Take his famous short story “The Aleph”. In it, Borges introduces a fantastical object, the Aleph, which serves as a lens through which the protagonist, Borges himself as a character in the story, experiences a mind-blowing convergence of all points in space.
With its vivid imagery - the environment, the surroundings, the details — Borges paints a picture of the Aleph's chamber, its eerie glow, and the sense of awe and wonder it inspires in the protagonist. This attention to visual detail mirrors the way a photograph captures a specific moment or scene with clarity and precision.
Like a photograph, "The Aleph" offers a frozen moment in time, albeit one imbued with profound philosophical and metaphysical implications. Through the Aleph, Borges explores themes of infinity, perception, and the nature of reality, inviting readers to contemplate the vastness of existence and the limitations of human understanding. Just as a photograph can capture a fleeting moment and preserve it for eternity, "The Aleph" captures a singular, transcendent experience.
And, like a photograph, which frames a particular perspective of reality, the Aleph provides a unique viewpoint that reveals hidden truths and dimensions beyond ordinary perception.

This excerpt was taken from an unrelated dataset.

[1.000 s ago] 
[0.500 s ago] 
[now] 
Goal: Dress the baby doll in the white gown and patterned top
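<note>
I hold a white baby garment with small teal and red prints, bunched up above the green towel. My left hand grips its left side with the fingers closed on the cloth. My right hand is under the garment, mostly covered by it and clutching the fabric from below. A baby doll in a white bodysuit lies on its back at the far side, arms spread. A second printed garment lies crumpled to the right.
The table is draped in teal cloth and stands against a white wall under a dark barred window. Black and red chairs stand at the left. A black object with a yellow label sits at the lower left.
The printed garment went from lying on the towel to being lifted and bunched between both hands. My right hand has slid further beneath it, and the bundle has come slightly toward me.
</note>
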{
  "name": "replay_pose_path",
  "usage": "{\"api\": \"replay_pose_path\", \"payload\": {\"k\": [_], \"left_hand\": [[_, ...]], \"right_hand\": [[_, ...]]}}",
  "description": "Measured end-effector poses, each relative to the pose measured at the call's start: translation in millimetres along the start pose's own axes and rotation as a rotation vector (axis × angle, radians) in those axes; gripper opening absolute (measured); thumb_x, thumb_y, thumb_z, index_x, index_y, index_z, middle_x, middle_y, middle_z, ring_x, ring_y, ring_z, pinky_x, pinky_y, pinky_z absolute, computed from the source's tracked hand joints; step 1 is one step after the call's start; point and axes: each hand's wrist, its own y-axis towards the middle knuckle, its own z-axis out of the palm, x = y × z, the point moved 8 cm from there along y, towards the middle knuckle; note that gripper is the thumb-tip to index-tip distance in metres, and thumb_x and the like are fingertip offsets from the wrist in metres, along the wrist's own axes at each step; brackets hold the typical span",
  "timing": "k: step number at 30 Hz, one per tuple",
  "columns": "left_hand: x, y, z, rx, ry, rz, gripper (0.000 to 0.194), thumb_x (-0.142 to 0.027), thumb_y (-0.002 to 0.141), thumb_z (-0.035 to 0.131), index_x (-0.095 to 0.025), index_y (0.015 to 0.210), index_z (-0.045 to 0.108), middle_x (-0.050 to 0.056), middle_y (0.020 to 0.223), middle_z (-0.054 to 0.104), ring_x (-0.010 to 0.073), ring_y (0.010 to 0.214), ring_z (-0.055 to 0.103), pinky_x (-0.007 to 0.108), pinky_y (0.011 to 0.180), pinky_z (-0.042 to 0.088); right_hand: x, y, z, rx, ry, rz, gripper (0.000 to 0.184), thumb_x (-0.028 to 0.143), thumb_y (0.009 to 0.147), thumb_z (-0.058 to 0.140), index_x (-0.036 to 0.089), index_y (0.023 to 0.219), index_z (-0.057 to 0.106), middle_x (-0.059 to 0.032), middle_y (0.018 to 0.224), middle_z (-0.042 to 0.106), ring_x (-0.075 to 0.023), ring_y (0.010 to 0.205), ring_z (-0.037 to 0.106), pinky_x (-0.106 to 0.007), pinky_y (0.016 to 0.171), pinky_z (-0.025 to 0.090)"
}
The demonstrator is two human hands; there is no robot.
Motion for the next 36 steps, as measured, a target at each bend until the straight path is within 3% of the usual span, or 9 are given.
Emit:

In another story, "El Milagro Secreto" ("The Secret Miracle"), Jaromir Hladík, a writer in Prague, was arrested by the Gestapo in 1943 and accused of being an anti-Nazi. Just an instant before his execution God grants Hladik his wish — one year to complete his composition “The Enemies.” According to Dan Russek,
In front of the firing squad, Hladik "absurdamente, recordó las vacilaciones preliminares de losfotógrafos" (512) (absurdly, he remembered the preliminary hesitations of the photographer.) The reference, while topically equating a photographic shot to a violent event, is ironic. The soldiers who are about to kill him seem to "immortalize" him in a picture. The allusion is premonitory as well, because the execution scene will lead, after all, to a photographic stoppage of time, and thus an interruption of his death. Hladik's situation recalls the techniques of holding fast sitters in the long sessions of exposure during the first years of photography, as those sitters were subjected to long exposure times in order to have their picture taken, Hladik also has to undergo, doubly tied to the scaffold, a prolonged stillness to finish his poem. (p.75)
For Hladík, only an instant had passed since he had made his prayer to God. However, in that instant, he had lived a year in his mind, completing his poem and finding redemption through his art.
After the miraculous intervention, Hladík was taken away and executed. But at that moment, he had experienced a secret miracle that transcended time and space, leaving behind a legacy of artistic perfection and spiritual enlightenment.
In The Ongoing Moment, a terrific journey through the history of photography, the writer Geoff Dyer talks about Diane Arbus’s fascination with the blind and with violating human privacy, by intention (at least according to the writer Eudora Welty, who accused her of that). So it’s no surprise that Arbus wanted to photograph Borges.
“The blind can’t fake their expressions. They don’t know what their expressions are, so there’s no mask.”
Diane Arbus
“It could be argued to the contrary that the start frontality and frankness of her method was was exploitative than the surreptitious strategies pioneered by Strand and Evans. Consistent with this, her usual practice, Borges is placed in the exact center of the frame and stares directly at the camera, fully conscious of the process of which he is part.” (Dyer, p.42)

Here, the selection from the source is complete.